## RECORDS SHOWN
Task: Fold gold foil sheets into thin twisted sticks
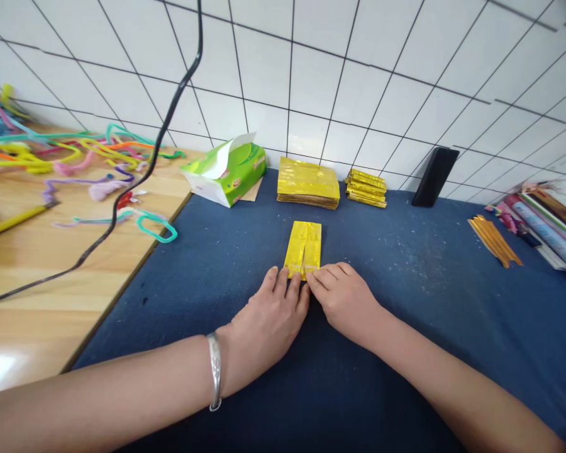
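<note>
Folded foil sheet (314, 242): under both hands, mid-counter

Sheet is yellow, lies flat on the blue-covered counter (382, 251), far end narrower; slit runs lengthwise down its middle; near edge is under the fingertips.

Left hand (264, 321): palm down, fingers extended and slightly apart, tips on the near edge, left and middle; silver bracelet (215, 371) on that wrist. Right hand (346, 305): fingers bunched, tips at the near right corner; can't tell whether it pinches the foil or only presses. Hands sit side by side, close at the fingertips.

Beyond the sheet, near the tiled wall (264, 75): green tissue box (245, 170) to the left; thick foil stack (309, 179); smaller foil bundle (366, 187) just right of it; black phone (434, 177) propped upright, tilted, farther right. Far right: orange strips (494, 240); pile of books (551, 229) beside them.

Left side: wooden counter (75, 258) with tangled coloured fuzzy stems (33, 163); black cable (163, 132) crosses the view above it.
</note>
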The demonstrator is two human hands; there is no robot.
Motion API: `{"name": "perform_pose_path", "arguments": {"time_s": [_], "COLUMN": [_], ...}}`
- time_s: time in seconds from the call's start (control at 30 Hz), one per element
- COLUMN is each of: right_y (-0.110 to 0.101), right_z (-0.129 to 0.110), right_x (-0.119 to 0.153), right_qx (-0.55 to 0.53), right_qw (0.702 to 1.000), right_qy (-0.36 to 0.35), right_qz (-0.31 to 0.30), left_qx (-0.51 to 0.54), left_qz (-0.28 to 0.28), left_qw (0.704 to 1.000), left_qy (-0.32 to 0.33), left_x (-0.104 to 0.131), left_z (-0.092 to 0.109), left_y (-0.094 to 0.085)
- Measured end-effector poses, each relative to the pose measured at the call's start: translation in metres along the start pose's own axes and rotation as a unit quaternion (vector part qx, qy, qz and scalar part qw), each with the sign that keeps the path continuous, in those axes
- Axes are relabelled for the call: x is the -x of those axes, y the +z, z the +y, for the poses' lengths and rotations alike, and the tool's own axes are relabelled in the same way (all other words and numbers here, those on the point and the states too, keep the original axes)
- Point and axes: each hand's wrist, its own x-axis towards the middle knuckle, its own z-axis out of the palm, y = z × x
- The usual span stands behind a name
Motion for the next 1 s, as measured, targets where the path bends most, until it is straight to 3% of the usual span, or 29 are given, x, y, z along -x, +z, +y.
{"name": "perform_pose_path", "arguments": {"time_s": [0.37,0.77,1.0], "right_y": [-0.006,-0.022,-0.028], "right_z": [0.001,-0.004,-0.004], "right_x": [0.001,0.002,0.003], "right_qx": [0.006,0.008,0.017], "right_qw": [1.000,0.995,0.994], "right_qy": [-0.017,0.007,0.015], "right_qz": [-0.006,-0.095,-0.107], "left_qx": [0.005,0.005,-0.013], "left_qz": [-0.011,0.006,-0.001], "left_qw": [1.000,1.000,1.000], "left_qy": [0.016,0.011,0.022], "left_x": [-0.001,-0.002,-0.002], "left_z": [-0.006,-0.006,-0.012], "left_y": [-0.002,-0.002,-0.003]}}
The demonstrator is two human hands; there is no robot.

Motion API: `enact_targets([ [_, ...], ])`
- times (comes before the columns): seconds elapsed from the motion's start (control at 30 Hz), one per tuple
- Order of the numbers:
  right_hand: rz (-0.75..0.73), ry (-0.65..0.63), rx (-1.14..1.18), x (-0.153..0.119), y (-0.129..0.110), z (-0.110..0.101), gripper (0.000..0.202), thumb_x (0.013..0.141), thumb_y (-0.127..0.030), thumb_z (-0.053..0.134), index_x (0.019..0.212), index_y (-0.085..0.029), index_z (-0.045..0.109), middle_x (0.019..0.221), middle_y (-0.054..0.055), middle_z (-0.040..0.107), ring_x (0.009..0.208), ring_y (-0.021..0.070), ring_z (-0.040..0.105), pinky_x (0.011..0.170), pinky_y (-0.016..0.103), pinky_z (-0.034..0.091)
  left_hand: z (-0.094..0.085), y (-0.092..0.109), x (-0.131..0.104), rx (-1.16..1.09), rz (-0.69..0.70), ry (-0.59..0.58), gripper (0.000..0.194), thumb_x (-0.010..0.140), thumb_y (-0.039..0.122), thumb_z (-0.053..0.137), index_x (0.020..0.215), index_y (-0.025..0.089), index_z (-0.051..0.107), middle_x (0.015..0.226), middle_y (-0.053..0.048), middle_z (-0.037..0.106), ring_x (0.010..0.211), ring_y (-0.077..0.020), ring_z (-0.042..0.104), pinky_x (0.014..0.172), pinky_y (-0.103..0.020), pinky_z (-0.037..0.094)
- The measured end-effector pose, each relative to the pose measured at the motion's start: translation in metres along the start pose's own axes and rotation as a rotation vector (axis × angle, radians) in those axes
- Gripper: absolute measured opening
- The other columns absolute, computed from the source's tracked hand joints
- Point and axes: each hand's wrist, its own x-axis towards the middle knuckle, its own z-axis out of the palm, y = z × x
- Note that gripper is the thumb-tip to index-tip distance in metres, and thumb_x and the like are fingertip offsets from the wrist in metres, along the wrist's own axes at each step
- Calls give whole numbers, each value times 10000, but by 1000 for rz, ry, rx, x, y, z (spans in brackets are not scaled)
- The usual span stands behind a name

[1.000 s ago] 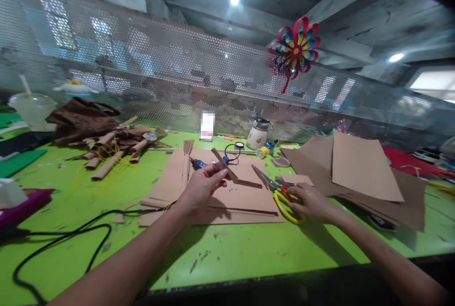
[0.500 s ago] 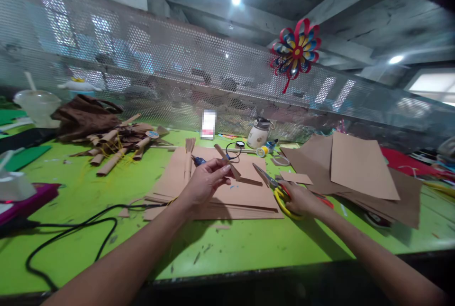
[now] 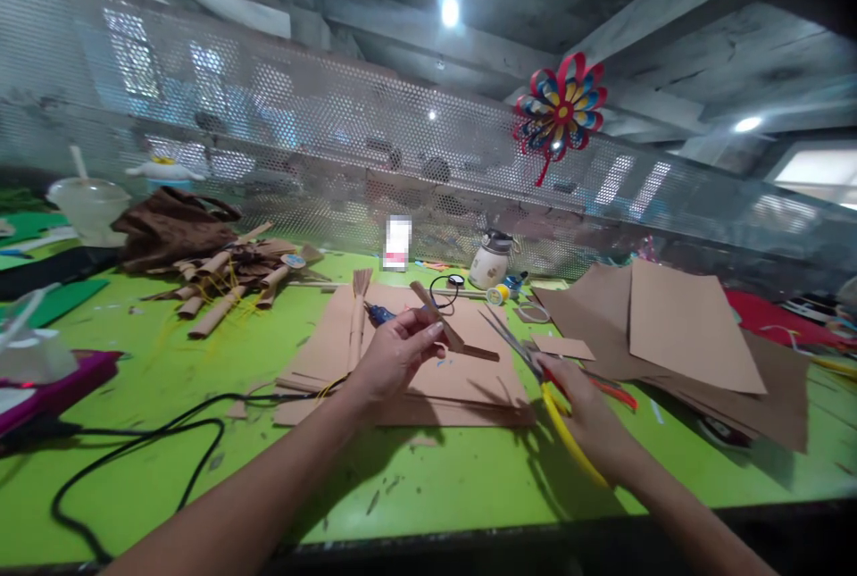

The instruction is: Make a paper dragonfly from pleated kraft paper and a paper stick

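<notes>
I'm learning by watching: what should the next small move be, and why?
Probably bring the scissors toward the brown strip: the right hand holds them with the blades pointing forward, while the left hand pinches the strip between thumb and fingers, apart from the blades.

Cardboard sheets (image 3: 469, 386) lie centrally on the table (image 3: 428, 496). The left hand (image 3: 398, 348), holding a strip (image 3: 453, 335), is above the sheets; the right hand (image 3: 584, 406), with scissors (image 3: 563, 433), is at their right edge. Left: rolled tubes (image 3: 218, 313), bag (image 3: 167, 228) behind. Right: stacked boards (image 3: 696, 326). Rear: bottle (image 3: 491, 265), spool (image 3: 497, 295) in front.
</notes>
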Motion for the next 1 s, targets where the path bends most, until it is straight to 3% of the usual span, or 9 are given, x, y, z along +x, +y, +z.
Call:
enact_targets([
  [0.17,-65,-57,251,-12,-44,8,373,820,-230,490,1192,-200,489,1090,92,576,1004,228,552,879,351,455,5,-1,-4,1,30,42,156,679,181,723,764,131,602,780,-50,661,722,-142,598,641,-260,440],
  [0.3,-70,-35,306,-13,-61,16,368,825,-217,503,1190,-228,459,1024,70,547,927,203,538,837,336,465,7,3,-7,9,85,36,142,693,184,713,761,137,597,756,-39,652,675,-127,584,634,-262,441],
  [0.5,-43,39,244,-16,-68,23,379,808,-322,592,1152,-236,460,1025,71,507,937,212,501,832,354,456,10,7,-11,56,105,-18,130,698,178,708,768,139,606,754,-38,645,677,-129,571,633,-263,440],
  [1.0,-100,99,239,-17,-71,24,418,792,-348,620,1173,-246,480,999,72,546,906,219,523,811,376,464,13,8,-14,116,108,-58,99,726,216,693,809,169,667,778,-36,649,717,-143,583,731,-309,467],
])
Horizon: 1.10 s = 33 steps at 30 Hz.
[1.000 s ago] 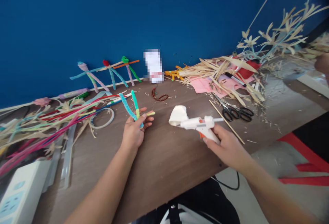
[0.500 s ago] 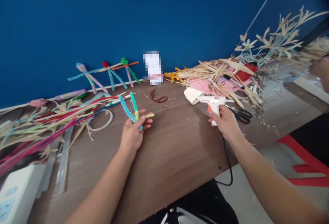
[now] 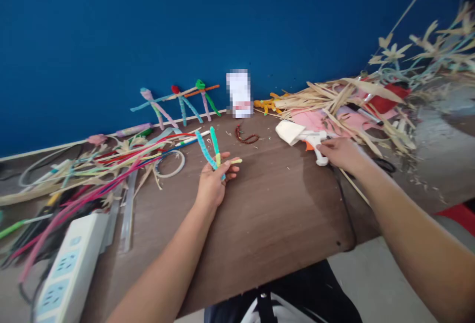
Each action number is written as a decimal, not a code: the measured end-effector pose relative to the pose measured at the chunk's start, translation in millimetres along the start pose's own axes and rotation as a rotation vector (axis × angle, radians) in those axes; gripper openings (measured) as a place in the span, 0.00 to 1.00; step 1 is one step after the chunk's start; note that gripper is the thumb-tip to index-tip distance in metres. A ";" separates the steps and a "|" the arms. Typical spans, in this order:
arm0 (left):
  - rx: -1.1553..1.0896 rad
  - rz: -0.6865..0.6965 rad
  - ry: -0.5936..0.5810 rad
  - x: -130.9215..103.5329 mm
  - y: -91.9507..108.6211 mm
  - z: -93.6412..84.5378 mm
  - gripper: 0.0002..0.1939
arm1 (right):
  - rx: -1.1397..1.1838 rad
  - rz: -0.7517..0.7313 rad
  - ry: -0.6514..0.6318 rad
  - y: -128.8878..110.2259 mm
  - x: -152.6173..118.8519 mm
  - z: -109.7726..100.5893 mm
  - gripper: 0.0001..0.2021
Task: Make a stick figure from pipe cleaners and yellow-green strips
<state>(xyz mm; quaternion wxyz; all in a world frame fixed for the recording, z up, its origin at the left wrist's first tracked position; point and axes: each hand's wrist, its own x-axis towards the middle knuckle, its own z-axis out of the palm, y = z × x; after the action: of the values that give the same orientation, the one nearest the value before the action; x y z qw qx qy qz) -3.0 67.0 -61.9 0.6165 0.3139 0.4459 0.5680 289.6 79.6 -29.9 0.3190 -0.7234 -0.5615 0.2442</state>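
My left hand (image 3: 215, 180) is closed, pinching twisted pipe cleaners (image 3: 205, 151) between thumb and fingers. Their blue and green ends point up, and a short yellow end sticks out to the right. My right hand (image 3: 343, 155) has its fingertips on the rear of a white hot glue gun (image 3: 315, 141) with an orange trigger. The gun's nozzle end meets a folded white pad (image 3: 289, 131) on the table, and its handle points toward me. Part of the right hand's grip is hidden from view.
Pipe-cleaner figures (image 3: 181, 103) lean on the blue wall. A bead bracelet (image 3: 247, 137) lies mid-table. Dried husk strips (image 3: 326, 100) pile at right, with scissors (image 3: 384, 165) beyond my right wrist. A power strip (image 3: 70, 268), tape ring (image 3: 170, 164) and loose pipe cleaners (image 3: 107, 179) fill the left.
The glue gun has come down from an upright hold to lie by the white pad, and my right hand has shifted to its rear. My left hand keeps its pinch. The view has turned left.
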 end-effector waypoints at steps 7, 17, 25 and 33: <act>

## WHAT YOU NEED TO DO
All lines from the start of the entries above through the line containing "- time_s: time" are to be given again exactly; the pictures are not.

## THE ANSWER
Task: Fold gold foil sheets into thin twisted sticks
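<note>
Folded foil sheet (314, 242): under both hands, mid-counter

Sheet is yellow, lies flat on the blue-covered counter (382, 251), far end narrower; slit runs lengthwise down its middle; near edge is under the fingertips.

Left hand (264, 321): palm down, fingers extended and slightly apart, tips on the near edge, left and middle; silver bracelet (215, 371) on that wrist. Right hand (346, 305): fingers bunched, tips at the near right corner; can't tell whether it pinches the foil or only presses. Hands sit side by side, close at the fingertips.

Beyond the sheet, near the tiled wall (264, 75): green tissue box (245, 170) to the left; thick foil stack (309, 179); smaller foil bundle (366, 187) just right of it; black phone (434, 177) propped upright, tilted, farther right. Far right: orange strips (494, 240); pile of books (551, 229) beside them.

Left side: wooden counter (75, 258) with tangled coloured fuzzy stems (33, 163); black cable (163, 132) crosses the view above it.
</note>
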The demonstrator is two human hands; there is no robot.
Motion API: `{"name": "perform_pose_path", "arguments": {"time_s": [_], "COLUMN": [_], ...}}`
- time_s: time in seconds from the call's start (control at 30 Hz), one per element

The answer has been fully stated.